To a first approximation, a Mbps is a Mbps is a Mbps when it comes to image
quality. Just because you push the 4K button on your compressor doesn't make
it a high quality image if you don't spot it enough bitrate to actually paint
distinct pixels. You'd be far better off measuring image quality in Mbps than
resolution. (Except in pathological cases where the video is overshrunk, but
I'll let you know when I encounter the video stream that is just too jam
packed with quality. Hasn't happened yet.)

My camera claims to take 1080P video, but it's a dirty rotten liar, in as much
as I'm able to take the video coming out, cut the resolution in both
directions by 2x _and_ cut the bit rate per pixel when I reencode it, and
produce a video that is indistinguishable from the original when zoomed full
screen. (If you are thinking to yourself "why, that means the original video
must not so much have pixels as blotches of color when looked at at the pixel
level"... correct.
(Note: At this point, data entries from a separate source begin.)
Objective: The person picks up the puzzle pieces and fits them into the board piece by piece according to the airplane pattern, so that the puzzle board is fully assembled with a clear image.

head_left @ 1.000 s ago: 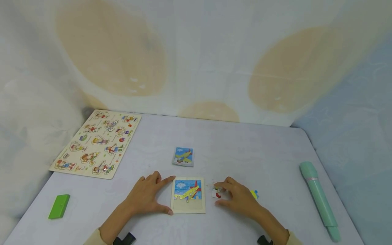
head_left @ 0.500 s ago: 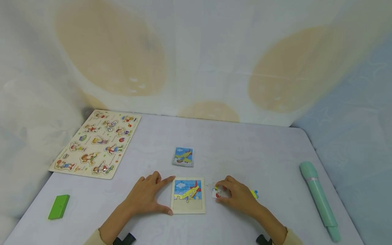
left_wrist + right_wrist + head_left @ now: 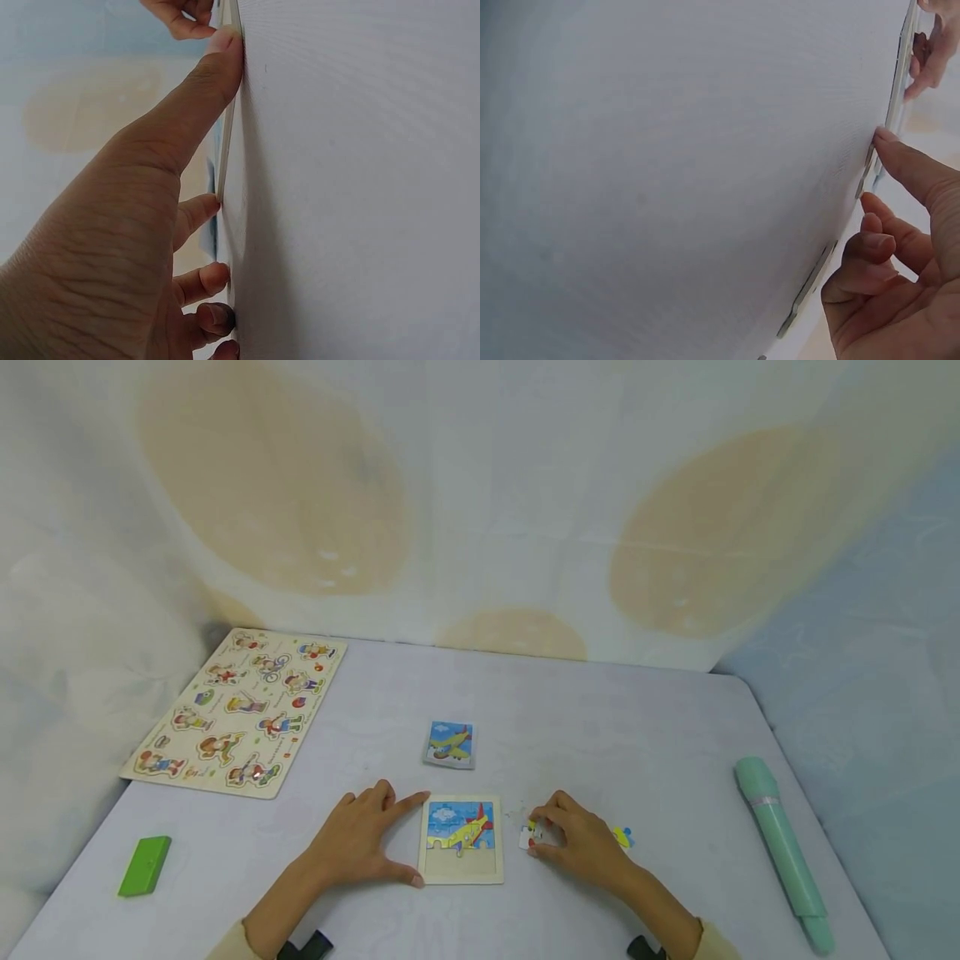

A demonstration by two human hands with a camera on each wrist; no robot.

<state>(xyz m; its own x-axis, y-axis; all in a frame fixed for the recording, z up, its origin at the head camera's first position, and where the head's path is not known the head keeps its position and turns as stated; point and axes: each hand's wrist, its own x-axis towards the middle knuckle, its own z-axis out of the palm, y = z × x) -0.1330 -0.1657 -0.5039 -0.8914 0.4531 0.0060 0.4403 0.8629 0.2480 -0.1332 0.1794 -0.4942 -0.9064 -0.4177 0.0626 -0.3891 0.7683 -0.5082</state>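
Note:
In the head view my left hand (image 3: 352, 839) spreads its straight thumb and index finger to the left corners of a small square wooden puzzle board (image 3: 459, 875). Airplane pieces fill its upper part; a bare wood strip shows along the bottom. Just right of the board, my right hand (image 3: 581, 842) pinches a small jigsaw piece (image 3: 527, 837) between thumb and index finger, low at the table. The hand covers much of that piece. A yellow and blue piece (image 3: 622, 836) lies partly behind the right hand. In the right wrist view another flat piece (image 3: 807, 289) lies nearer the wrist.
A card with the airplane picture (image 3: 448, 744) lies beyond the board. At the far left is a large wooden puzzle board with figures (image 3: 243, 703). A green block (image 3: 144, 866) lies front left. On the right lies a long mint-green microphone-shaped object (image 3: 783, 852).
The right thumb and index finger have shifted slightly to the right and drawn a little closer around the jigsaw piece. The left hand and the board have hardly moved.

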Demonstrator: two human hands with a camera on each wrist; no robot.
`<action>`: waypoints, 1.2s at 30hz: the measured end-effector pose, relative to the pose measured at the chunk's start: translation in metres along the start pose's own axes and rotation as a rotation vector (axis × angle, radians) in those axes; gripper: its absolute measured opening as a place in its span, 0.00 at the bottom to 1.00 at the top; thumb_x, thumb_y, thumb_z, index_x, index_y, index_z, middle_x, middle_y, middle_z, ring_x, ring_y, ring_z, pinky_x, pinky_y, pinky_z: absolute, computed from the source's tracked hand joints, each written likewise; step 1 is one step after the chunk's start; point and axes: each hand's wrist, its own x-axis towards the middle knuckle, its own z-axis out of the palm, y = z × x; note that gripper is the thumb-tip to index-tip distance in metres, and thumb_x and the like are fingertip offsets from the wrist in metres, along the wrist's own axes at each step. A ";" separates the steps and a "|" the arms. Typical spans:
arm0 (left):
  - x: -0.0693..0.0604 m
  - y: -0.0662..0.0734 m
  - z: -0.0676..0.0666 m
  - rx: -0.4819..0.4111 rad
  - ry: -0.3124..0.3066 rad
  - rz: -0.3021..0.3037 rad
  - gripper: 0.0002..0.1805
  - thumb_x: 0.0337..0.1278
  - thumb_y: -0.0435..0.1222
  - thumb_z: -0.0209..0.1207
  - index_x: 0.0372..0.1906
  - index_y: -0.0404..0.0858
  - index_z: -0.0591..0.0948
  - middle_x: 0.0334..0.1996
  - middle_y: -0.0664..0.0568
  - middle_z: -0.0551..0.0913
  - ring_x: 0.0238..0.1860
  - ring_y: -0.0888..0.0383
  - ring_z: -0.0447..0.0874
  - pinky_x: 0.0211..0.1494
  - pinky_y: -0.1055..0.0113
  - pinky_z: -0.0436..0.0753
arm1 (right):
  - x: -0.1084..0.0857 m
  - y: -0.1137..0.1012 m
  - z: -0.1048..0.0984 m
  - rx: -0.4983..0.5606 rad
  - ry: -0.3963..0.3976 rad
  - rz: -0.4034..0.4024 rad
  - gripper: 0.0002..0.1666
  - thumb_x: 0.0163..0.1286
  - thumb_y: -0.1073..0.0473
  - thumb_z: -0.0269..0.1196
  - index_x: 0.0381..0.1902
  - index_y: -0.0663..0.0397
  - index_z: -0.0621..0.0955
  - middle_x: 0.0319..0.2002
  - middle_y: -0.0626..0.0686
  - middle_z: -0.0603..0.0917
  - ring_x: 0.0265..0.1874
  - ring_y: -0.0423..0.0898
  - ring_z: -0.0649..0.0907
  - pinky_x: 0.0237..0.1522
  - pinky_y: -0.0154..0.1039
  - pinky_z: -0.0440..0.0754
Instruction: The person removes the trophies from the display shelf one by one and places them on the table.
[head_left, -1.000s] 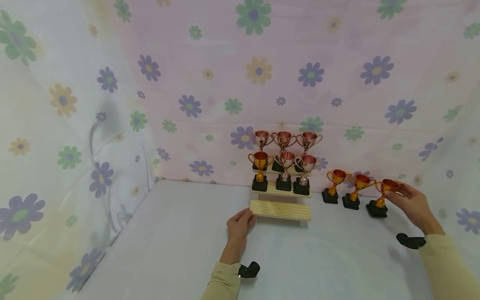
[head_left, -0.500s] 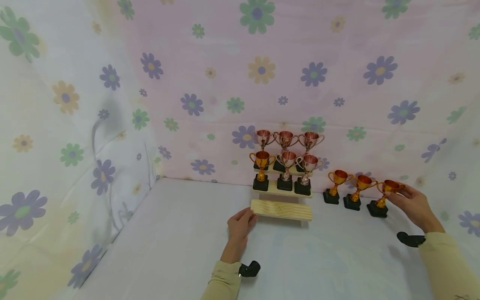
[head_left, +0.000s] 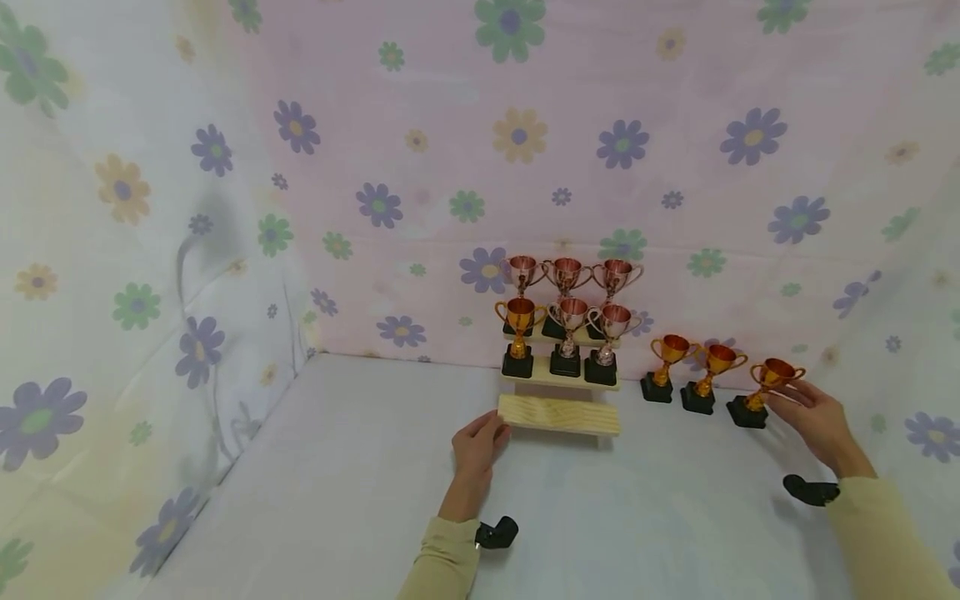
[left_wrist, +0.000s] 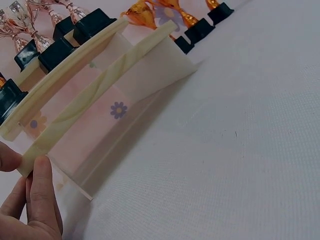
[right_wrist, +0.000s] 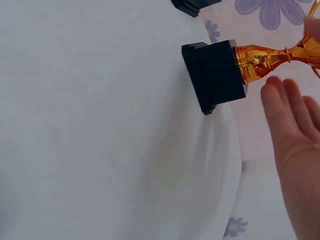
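Apparently upright, a gold trophy [head_left: 767, 379] on a black base is at the far right of the white table [head_left: 337, 500], the last in a row of three. Its cup mouth faces up, its handles stick out left and right, and its long axis slants up toward the right in the head view. The right hand [head_left: 817, 421] is beside it, fingers straight, with the thumb at the cup; whether they touch it, I cannot tell. To its left are a second gold trophy [head_left: 707, 382] and a third gold trophy [head_left: 666, 367], also cup up.

Well apart from it, the left hand [head_left: 474, 448] pinches the left end of the lowest step of a wooden stand [head_left: 558, 414], whose planks run left to right. Three trophies fill each higher step, before a flowered cloth [head_left: 420, 108].
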 end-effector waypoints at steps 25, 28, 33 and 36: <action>0.004 0.001 0.000 -0.012 0.033 -0.027 0.16 0.64 0.28 0.63 0.55 0.26 0.82 0.47 0.37 0.84 0.40 0.57 0.86 0.47 0.69 0.89 | -0.095 -0.066 0.135 -0.148 -0.067 -0.356 0.31 0.73 0.68 0.63 0.70 0.69 0.67 0.60 0.71 0.78 0.55 0.62 0.81 0.48 0.23 0.83; 0.003 0.000 0.000 -0.014 0.024 -0.018 0.16 0.64 0.28 0.62 0.55 0.26 0.82 0.46 0.38 0.84 0.39 0.57 0.86 0.47 0.69 0.89 | -0.091 -0.081 0.149 -0.089 -0.020 -0.421 0.33 0.73 0.68 0.63 0.72 0.66 0.66 0.61 0.69 0.77 0.55 0.58 0.81 0.49 0.18 0.78; 0.003 -0.002 0.000 -0.034 0.003 0.023 0.17 0.64 0.26 0.61 0.56 0.22 0.80 0.41 0.40 0.85 0.37 0.59 0.86 0.45 0.69 0.89 | -0.075 -0.113 0.166 0.000 0.095 -0.464 0.35 0.72 0.68 0.64 0.73 0.65 0.65 0.65 0.67 0.73 0.59 0.62 0.78 0.52 0.15 0.75; 0.003 -0.002 0.001 -0.042 -0.005 0.024 0.17 0.64 0.26 0.61 0.56 0.22 0.80 0.39 0.42 0.85 0.36 0.59 0.86 0.45 0.70 0.89 | -0.064 -0.136 0.169 0.064 0.173 -0.474 0.36 0.70 0.69 0.66 0.72 0.64 0.66 0.66 0.66 0.73 0.62 0.63 0.76 0.53 0.15 0.74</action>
It's what gave me this idea in the first place, and it
turns 1.5GB videos that are even today somewhat annoying to store into 200MB
videos that are much easier.) And I only stopped at 15% of the original size
because I don't care about the last few percent and it's better to still be a
bit fluffy than start cutting into real quality, but I suspect I could get it
to fully 10% of the original size with only minimal quality loss.

------
mkramlich
I love Apple but I dislike the rumor industry surrounding it. I can't buy a
rumor. Wake me when a real product is available. Saves time and less false
expectations. Plus the real product will likely rock anyway. Anybody with me?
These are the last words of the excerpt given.